Image Segmentation and Object Detection in Pytorch

Overview

Image Segmentation and Object Detection in Pytorch

Pytorch-Segmentation-Detection is a library for image segmentation and object detection with reported results achieved on common image segmentation/object detection datasets, pretrained models and scripts to reproduce them.

Segmentation

PASCAL VOC 2012

Implemented models were tested on Restricted PASCAL VOC 2012 Validation dataset (RV-VOC12) or Full PASCAL VOC 2012 Validation dataset (VOC-2012) and trained on the PASCAL VOC 2012 Training data and additional Berkeley segmentation data for PASCAL VOC 12.

You can find all the scripts that were used for training and evaluation here.

This code has been used to train networks with this performance:

Model Test data Mean IOU Mean pix. accuracy Pixel accuracy Inference time (512x512 px. image) Model Download Link Related paper
Resnet-18-8s RV-VOC12 59.0 in prog. in prog. 28 ms. Dropbox DeepLab
Resnet-34-8s RV-VOC12 68.0 in prog. in prog. 50 ms. Dropbox DeepLab
Resnet-50-16s VOC12 66.5 in prog. in prog. in prog. in prog. DeepLab
Resnet-50-8s VOC12 67.0 in prog. in prog. in prog. in prog. DeepLab
Resnet-50-8s-deep-sup VOC12 67.1 in prog. in prog. in prog. in prog. DeepLab
Resnet-101-16s VOC12 68.6 in prog. in prog. in prog. in prog. DeepLab
PSP-Resnet-18-8s VOC12 68.3 n/a n/a n/a in prog. PSPnet
PSP-Resnet-50-8s VOC12 73.6 n/a n/a n/a in prog. PSPnet

Some qualitative results:

Alt text

Endovis 2017

Implemented models were trained on Endovis 2017 segmentation dataset and the sequence number 3 was used for validation and was not included in training dataset.

The code to acquire the training and validating the model is also provided in the library.

Additional Qualitative results can be found on this youtube playlist.

Binary Segmentation

Model Test data Mean IOU Mean pix. accuracy Pixel accuracy Inference time (512x512 px. image) Model Download Link
Resnet-9-8s Seq # 3 * 96.1 in prog. in prog. 13.3 ms.
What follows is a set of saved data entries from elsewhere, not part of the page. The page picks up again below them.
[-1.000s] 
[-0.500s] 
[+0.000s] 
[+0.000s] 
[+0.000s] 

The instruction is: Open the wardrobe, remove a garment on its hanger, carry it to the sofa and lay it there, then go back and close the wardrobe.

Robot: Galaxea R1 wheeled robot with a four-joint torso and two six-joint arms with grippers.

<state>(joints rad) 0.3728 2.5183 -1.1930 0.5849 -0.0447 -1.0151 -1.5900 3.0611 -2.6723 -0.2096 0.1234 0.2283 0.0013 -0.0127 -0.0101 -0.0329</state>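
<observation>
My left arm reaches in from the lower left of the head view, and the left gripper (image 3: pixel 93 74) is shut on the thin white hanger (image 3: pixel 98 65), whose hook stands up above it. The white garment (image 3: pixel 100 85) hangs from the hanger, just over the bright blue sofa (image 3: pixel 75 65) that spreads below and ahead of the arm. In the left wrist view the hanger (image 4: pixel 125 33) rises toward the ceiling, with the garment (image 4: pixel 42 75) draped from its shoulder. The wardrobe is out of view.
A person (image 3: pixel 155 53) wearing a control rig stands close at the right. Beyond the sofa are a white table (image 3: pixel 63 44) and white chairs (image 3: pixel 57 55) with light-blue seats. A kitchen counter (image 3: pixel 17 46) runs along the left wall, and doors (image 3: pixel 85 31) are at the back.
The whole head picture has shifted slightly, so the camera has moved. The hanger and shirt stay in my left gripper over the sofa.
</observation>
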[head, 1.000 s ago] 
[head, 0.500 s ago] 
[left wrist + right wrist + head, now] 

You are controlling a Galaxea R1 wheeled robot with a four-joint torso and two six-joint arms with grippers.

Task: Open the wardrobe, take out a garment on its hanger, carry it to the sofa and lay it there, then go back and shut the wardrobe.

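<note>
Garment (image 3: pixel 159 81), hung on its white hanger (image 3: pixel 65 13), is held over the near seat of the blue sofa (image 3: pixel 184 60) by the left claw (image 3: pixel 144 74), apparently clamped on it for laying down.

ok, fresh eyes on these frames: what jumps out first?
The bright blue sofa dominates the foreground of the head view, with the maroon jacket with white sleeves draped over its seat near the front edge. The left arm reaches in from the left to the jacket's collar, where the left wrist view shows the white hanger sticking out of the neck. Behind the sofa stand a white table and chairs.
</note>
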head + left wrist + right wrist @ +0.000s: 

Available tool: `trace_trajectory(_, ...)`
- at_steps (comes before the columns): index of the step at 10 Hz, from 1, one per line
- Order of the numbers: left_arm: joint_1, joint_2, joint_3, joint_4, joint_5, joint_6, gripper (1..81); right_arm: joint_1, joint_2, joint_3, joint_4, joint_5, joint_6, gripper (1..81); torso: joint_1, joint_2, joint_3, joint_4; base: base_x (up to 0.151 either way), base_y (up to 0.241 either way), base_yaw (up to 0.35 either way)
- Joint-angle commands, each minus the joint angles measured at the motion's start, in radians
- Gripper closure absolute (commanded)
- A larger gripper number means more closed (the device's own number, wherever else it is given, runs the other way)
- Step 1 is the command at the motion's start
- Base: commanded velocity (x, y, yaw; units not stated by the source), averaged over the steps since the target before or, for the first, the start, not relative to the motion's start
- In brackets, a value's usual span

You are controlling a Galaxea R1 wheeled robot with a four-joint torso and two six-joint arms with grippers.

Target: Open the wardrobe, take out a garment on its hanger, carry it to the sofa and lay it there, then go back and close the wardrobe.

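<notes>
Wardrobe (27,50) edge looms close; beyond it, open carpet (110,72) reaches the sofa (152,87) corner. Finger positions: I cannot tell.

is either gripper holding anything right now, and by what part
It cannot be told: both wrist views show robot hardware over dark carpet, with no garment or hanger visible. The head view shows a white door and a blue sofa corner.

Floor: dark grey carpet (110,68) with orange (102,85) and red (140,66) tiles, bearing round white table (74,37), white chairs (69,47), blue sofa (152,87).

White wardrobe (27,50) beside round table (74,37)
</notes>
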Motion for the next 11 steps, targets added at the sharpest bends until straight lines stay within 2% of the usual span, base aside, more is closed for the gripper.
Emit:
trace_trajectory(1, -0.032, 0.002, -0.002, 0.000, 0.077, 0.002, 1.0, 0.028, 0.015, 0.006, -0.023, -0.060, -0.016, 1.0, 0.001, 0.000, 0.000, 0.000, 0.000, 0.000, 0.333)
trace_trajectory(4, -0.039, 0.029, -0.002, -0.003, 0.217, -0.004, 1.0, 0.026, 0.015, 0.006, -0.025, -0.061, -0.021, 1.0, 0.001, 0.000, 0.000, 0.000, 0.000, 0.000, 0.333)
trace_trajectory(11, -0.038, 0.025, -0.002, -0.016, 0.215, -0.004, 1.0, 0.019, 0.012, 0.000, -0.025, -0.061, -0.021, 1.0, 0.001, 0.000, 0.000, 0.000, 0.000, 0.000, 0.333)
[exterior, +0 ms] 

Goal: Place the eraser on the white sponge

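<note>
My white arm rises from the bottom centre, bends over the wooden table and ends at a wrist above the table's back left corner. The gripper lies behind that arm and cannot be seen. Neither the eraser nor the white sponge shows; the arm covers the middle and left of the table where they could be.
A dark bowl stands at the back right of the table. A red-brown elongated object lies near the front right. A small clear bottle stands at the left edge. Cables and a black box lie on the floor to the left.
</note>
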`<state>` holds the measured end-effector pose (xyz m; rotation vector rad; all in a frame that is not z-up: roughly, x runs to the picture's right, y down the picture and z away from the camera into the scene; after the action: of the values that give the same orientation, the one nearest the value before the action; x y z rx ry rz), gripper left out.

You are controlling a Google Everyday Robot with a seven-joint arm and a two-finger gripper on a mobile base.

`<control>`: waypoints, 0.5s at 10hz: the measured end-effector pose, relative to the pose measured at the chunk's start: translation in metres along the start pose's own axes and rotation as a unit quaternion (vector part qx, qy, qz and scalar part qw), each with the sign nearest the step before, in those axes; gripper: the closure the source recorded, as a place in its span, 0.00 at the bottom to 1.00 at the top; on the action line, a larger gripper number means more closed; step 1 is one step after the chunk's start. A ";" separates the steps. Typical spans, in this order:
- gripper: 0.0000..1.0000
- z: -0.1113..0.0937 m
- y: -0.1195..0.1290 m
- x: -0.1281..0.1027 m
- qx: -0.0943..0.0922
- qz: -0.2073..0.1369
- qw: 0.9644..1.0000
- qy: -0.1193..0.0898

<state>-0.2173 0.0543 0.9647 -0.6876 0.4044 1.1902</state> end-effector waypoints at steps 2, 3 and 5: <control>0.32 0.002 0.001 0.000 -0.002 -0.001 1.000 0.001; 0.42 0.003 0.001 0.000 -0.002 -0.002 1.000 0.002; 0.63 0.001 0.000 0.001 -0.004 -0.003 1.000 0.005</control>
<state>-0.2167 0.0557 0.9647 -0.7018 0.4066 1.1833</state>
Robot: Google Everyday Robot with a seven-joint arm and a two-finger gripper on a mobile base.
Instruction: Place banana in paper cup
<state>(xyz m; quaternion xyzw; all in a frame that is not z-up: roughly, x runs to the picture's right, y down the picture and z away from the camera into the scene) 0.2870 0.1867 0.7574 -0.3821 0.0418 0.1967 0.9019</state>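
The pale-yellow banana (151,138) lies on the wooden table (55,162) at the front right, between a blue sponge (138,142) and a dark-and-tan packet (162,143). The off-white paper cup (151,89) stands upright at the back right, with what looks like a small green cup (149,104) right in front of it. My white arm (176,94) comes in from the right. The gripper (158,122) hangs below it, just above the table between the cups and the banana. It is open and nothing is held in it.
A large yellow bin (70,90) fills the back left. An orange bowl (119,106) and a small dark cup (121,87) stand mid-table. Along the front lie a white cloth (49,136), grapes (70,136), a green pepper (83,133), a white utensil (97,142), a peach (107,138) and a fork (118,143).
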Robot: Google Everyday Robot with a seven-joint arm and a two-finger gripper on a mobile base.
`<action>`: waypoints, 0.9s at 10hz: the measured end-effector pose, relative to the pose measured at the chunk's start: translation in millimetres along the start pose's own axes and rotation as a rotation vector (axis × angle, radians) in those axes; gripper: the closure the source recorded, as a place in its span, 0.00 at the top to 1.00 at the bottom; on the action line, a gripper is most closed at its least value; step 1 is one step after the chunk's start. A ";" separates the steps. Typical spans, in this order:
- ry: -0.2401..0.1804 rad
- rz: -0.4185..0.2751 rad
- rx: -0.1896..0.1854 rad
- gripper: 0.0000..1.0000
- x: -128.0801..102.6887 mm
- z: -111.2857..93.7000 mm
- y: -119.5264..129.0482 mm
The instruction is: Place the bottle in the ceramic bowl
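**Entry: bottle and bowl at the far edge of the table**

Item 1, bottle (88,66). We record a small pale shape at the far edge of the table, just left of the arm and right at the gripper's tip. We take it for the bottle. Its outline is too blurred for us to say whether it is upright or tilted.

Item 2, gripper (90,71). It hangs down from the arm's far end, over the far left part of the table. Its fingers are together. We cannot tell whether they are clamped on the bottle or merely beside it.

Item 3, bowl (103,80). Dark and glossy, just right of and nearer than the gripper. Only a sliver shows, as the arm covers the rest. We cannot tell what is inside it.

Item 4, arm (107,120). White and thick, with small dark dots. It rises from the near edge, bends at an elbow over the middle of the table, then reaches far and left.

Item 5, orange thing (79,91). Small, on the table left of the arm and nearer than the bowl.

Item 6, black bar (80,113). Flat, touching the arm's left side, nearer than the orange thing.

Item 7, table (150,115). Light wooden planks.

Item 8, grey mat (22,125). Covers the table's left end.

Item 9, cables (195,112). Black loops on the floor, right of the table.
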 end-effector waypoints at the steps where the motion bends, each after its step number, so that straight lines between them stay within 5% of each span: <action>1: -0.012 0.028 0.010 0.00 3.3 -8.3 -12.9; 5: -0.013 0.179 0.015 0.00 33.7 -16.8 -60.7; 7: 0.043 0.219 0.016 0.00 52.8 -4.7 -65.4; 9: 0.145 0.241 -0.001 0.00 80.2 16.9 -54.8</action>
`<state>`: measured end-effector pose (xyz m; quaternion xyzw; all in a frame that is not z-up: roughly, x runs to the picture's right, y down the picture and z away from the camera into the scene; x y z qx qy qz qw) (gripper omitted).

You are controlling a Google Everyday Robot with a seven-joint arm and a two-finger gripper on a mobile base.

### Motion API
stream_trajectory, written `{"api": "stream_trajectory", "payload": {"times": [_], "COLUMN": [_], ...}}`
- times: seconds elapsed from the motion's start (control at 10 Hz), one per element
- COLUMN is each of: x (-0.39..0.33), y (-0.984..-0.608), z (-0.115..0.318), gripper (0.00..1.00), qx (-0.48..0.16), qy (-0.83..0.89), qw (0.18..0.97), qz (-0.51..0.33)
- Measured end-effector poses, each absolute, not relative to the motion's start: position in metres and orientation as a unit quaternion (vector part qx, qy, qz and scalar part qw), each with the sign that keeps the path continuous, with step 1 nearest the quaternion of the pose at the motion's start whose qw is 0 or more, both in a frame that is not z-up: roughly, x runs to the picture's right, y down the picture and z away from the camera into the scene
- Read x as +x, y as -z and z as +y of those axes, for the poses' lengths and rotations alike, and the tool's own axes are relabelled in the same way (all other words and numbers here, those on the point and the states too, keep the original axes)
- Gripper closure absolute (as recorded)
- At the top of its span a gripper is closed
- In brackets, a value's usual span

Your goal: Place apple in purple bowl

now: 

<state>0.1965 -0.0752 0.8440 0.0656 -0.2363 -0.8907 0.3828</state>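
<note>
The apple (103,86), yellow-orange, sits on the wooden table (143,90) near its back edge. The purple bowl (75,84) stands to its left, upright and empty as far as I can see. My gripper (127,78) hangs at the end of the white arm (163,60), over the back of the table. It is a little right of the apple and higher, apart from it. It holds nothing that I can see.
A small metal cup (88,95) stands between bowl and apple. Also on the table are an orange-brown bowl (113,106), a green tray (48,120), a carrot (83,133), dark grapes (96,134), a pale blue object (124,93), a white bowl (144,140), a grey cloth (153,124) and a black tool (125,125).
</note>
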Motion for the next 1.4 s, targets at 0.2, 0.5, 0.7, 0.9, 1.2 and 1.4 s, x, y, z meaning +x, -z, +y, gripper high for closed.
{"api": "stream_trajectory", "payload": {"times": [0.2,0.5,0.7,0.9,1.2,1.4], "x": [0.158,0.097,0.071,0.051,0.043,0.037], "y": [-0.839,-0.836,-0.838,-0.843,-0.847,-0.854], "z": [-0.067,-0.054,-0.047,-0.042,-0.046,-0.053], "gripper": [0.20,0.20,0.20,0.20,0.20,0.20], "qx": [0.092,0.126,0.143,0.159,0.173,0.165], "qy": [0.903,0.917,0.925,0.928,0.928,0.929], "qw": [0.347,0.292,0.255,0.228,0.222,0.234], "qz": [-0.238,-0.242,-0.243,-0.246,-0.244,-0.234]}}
Dropbox
Resnet-18-8s Seq # 3 96.0 in prog. in prog. 28 ms. Dropbox
Resnet-34-8s Seq # 3 in prog. in prog. in prog. 50 ms. in prog.

Resnet-9-8s network was tested on the 0.5 reduced resoulution (512 x 640).

Qualitative results (on validation sequence):

Alt text

Multi-class Segmentation

Model Test data Mean IOU Mean pix. accuracy Pixel accuracy Inference time (512x512 px. image) Model Download Link
Resnet-18-8s Seq # 3 81.0 in prog. in prog. 28 ms. Dropbox
Resnet-34-8s Seq # 3 in prog. in prog. in prog. 50 ms. in prog

Qualitative results (on validation sequence):

Alt text

Cityscapes

The dataset contains video sequences recorded in street scenes from 50 different cities, with high quality pixel-level annotations of 5 000 frames. The annotations contain 19 classes which represent cars, road, traffic signs and so on.

Model Test data Mean IOU Mean pix. accuracy Pixel accuracy Inference time (512x512 px. image) Model Download Link
Resnet-18-32s Validation set 61.0 in prog. in prog. in prog. in prog.
Resnet-18-8s Validation set 60.0 in prog. in prog. 28 ms. Dropbox
Resnet-34-8s Validation set 69.1 in prog. in prog. 50 ms. Dropbox
Resnet-50-16s-PSP Validation set 71.2 in prog. in prog. in prog. in prog.

Qualitative results (on validation sequence):

Whole sequence can be viewed here.

Alt text

Installation

This code requires:

  1. Pytorch.

  2. Some libraries which can be acquired by installing Anaconda package.

    Or you can install scikit-image, matplotlib, numpy using pip.

  3. Clone the library:

git clone --recursive https://github.com/warmspringwinds/pytorch-segmentation-detection

And use this code snippet before you start to use the library:

import sys
# update with your path
# All the jupyter notebooks in the repository already have this
sys.path.append("/your/path/pytorch-segmentation-detection/")
sys.path.insert(0, '/your/path/pytorch-segmentation-detection/vision/')

Here we use our pytorch/vision fork, which might be merged and futher merged in a future. We have added it as a submodule to our repository.

  1. Download segmentation or detection models that you want to use manually (links can be found below).

About

If you used the code for your research, please, cite the paper:

@article{pakhomov2017deep,
  title={Deep Residual Learning for Instrument Segmentation in Robotic Surgery},
  author={Pakhomov, Daniil and Premachandran, Vittal and Allan, Max and Azizian, Mahdi and Navab, Nassir},
  journal={arXiv preprint arXiv:1703.08580},
  year={2017}
}

During implementation, some preliminary experiments and notes were reported:

Comments
  • Help cleans resnet train.ipynb -- use relative path imports, rid ACT module

    Help cleans resnet train.ipynb -- use relative path imports, rid ACT module

    Hey there, thanks for this great repo. Very easy to use and clean implementation.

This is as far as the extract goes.